En su sien repicaba un martillo y extendió una mano para apoyarse en la silla del anciano mientras el sudor le brotaba copiosamente por los poros. Una enfermedad del cerebro, había dicho la perra, pero quizás el chico tenía razón. Quizá la alopecia y los temblores se debían a una causa física. Fuera lo que fuese, estaba empeorando. Se agarró a la silla de cuero esperando a que se le pasara el mareo. No temía a nadie, pero el miedo al cáncer se retorcía entre sus tripas como una serpiente.
Dick Weldon no tenía el menor deseo de proteger a su esposa.
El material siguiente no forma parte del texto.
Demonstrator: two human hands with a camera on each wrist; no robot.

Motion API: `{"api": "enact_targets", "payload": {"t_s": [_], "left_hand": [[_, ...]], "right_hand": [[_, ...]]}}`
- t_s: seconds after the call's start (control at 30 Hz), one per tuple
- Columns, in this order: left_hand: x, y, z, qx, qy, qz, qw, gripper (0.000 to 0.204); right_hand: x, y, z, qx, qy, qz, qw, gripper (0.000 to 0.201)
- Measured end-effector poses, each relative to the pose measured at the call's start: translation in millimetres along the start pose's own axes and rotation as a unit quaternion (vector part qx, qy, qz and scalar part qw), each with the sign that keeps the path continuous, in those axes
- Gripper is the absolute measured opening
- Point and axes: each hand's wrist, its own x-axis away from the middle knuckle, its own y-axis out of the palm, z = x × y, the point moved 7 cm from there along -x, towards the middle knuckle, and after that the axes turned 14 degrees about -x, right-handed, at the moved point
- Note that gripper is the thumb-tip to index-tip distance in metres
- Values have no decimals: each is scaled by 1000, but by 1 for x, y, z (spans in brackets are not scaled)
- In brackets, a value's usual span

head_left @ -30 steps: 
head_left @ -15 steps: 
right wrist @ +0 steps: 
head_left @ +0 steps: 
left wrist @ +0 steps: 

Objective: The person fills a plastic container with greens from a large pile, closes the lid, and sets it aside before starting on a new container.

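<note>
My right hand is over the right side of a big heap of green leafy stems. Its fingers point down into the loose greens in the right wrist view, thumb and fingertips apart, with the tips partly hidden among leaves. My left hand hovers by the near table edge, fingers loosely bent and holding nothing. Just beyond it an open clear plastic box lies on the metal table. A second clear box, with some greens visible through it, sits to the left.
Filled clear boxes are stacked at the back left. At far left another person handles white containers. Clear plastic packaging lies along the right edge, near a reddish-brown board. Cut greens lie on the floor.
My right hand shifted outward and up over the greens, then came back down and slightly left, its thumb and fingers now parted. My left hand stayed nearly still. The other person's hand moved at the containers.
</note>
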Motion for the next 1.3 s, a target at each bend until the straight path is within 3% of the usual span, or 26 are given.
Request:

Su hijo le había ofrecido vino -que rara vez bebía-, y eso había hecho que su beligerancia llegara a lo más alto, sobre todo después de que Belinda le contara los momentos más duros de su conversación telefónica con Prue, mientras Jack preparaba la comida.
– Lo siento, Dick -le dijo ella, pidiendo excusas con sinceridad-. Sé que no debí haber perdido los estribos, pero me enfurece que me acuse de mantener a Jack alejado de ella. Él es quien no quiere verla. Lo único que hago es intentar que haya paz… pero con poco éxito. -Suspiró-. Mira, sé que es algo que no quieres oír, pero la verdad es que Prue y yo nos odiamos mutuamente. Es un choque de personalidades. No puedo soportar su rutina de señora pija, y ella no soporta que yo crea que todo el mundo es igual. Ella quería una nuera de la que pudiera sentirse orgullosa… y no una campesina paleta que ni siquiera puede tener hijos.
Dick vio el brillo de las lágrimas en sus ojos y la rabia que sentía hacia su esposa se incrementó.
– Es cuestión de tiempo -dijo con brusquedad, tomando la mano de Belinda entre las suyas y dándole unas torpes palmadas-. Una vez, cuando todavía me ocupaba del negocio de la leche, tenía un par de vacas. Les costó mucho quedarse preñadas, pero al final lo lograron. Le dije al veterinario que no les introducía el aparato con la suficiente profundidad… fue un placer verlo cuando metió el brazo hasta el codo.
Belinda emitió un sonido mitad risa, mitad sollozo.